Parece-me, sem dúvida, uma excelente proposta, esta de evitar as multidões. Revejo-me nesse isolamento e no distanciamento que insinua, ainda que possa ser mais irónico do que genuíno. O poeta, afinal, é um fingidor, estamos presos a isso, quer queiramos, quer não, pois tudo quanto de nós expomos fica sujeito à interpretação de terceiros. É a interpretação quem dita as regras. Naquele que interpreta somos já qualquer coisa diferente daquela que somos verdadeiramente e nem nós sabemos exactamente o que é. Porque estamos sempre em construção e por isso escrevemos, tentando descobrir quem e o que somos.

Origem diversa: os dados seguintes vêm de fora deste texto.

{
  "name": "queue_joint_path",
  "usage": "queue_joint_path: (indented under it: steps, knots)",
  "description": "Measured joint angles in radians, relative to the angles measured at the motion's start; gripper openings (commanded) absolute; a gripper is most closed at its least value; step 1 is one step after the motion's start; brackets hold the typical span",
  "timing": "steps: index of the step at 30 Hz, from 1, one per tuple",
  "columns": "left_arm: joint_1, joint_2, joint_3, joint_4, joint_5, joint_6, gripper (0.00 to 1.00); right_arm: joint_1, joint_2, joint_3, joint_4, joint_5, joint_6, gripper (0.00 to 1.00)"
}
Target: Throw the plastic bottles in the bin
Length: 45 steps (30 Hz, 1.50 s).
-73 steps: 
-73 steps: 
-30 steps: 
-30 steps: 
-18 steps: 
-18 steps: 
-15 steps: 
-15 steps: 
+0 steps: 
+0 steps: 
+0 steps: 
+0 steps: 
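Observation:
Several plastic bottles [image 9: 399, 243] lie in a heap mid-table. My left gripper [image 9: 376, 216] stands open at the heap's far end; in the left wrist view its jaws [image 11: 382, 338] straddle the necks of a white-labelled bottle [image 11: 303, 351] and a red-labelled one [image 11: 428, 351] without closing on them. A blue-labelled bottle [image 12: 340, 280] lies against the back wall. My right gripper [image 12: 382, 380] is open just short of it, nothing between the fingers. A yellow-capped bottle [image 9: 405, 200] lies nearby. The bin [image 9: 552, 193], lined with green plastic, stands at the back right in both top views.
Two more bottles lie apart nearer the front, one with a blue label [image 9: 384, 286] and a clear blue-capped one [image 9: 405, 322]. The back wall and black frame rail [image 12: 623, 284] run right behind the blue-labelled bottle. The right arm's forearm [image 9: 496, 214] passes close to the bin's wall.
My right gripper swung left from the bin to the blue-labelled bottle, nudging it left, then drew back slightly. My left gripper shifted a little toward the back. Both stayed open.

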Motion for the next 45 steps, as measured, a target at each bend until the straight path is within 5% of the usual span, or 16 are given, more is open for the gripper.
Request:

Julgo que esta poesia vive desse exercício de autodescoberta, em busca de um «lugar / onde o vácuo foi útero». São versos do Leonardo, e eu, que fora deles os observo e interpreto, julgo que esse lugar onde o vácuo foi útero poderá ser, não poderá deixar de ser, o princípio de tudo quanto passamos a vida a procurar. O princípio de tudo, um vácuo. Para os antigos, para aqueles que ainda cultivavam uma ligação sagrada ao solo entretanto perdida, substituída pela exploração intensiva desse mesmo solo, esse vácuo era a semente, morte lançada à terra que da terra brotaria transformada em espiga, tal como a planta aberta no crânio exibido na capa deste livro. Essa semente de tudo, anterior ao corpo, anterior à mente, esse princípio da vida tem um nome: morte. Este é o paradoxo com o qual temos de aprender a viver, a vida é, de facto, uma aprendizagem da morte. Disse o poeta que não queria poetas na cidade ideal.

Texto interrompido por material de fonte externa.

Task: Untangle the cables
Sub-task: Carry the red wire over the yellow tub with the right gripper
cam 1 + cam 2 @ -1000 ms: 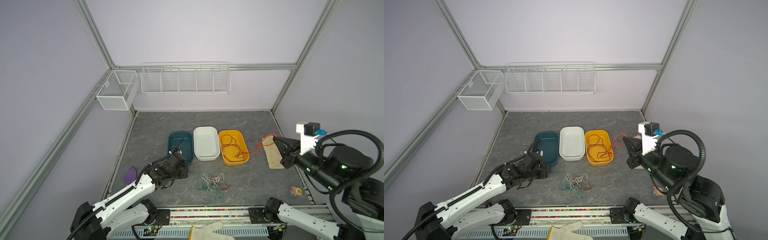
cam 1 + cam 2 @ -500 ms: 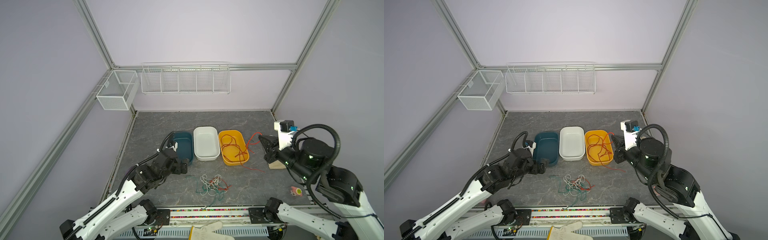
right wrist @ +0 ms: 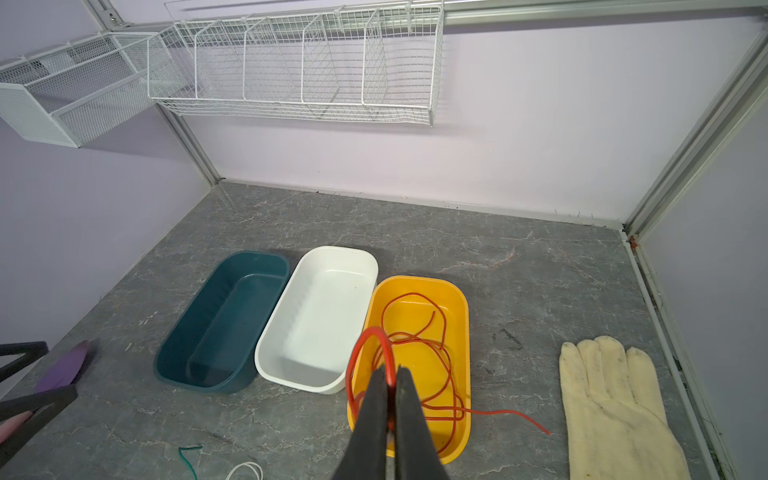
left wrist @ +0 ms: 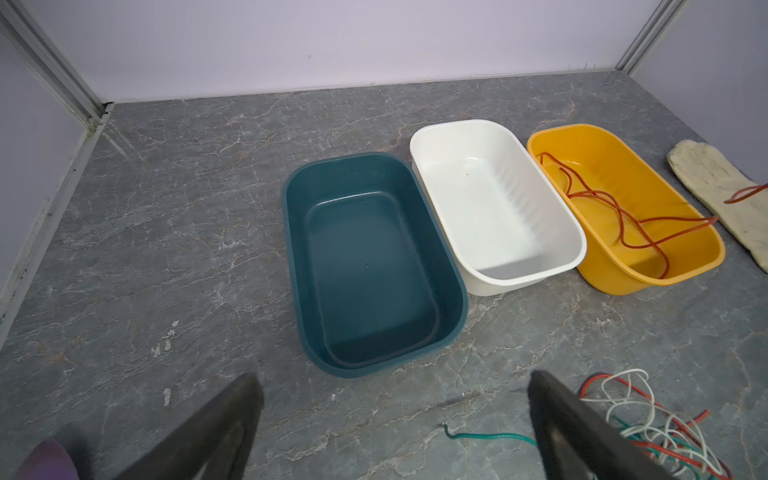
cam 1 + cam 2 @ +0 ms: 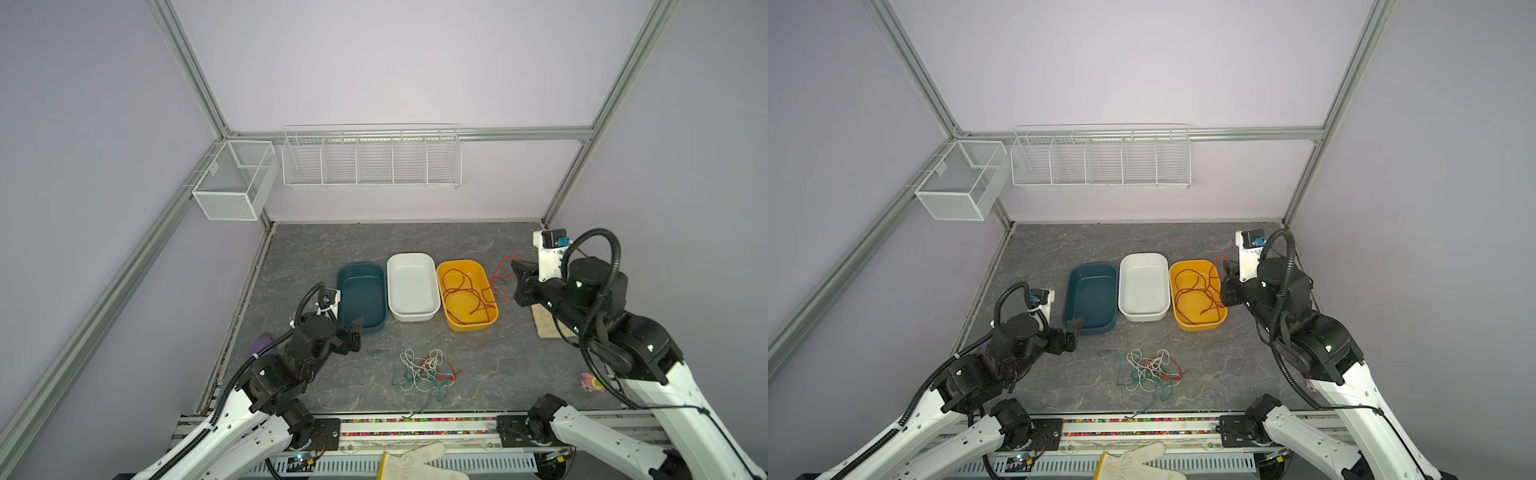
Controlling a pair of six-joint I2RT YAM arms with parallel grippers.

Este livro, no percurso que propõe desde uma ideia fragmentária de Deus até à afirmação do sujeito poético enquanto «solidão desta gente toda» — o poeta carrega às costas o peso da humanidade inteira, ou, como dizia Drummond de Andrade, os ombros suportam o mundo —, tem essa marca da morte a sinalizar o ridículo e o absurdo das despesas com que hipotecamos a existência. E olhem só a coincidência. Quando a guerra me bateu com estrondo à porta, peguei num livro de um poeta ucraniano chamado Adam Zagajewski (1945-2021) e li este pequeno poema:
a menos extraordinária é o pardal morto
no seu sobretudo cinzento de penas.
Até o marco militar parece
um príncipe da vida quando comparado
com o pardal morto.
Rodeiam-no as moscas,
atentas como estudantes de anatomia.
à vista
nenhum corpo
tem lado
de fora
as moscas por todos
dividem o seu canto
são a ópera do povo
destrinça
entre mortos
somos o elenco de crua poeira dói-nos
uma inocência que nem nos pertence
das nossas enubladas carcaças
e inflamáveis detritos
levanta-se uma insanável
sinfonia
Primeiro, a pandemia. E este livro, sem que se note claramente, há-de também ser, em parte, resultado dessa experiência. Agora a guerra.
Talvez a poesia possa ser esse lugar de paz e de solidão que nos protege do mundo e das suas causas insalubres, das suas certezas tóxicas, do ódio, da inveja, do orgulho desmedido que Russell acusava em 1960 como um mal de que não nos livramos. Digo a poesia, não os poetas. Estes continuarão eternamente em guerra, uns com os outros e todos consigo mesmos, movidos por razões e uma ambição que só eles saberão explicar. As minhas são tão simples quanto os votos de uma miss Caldas da Rainha, de barbas brancas e com 90Kg de carne e osso: saúde a todos e paz no mundo. Acrescento, já agora: que a poesia continue a fazer-se, vivida, escrita, seja pelo Leonardo, seja por outros, seja por quem à poesia pretenda juntar-se.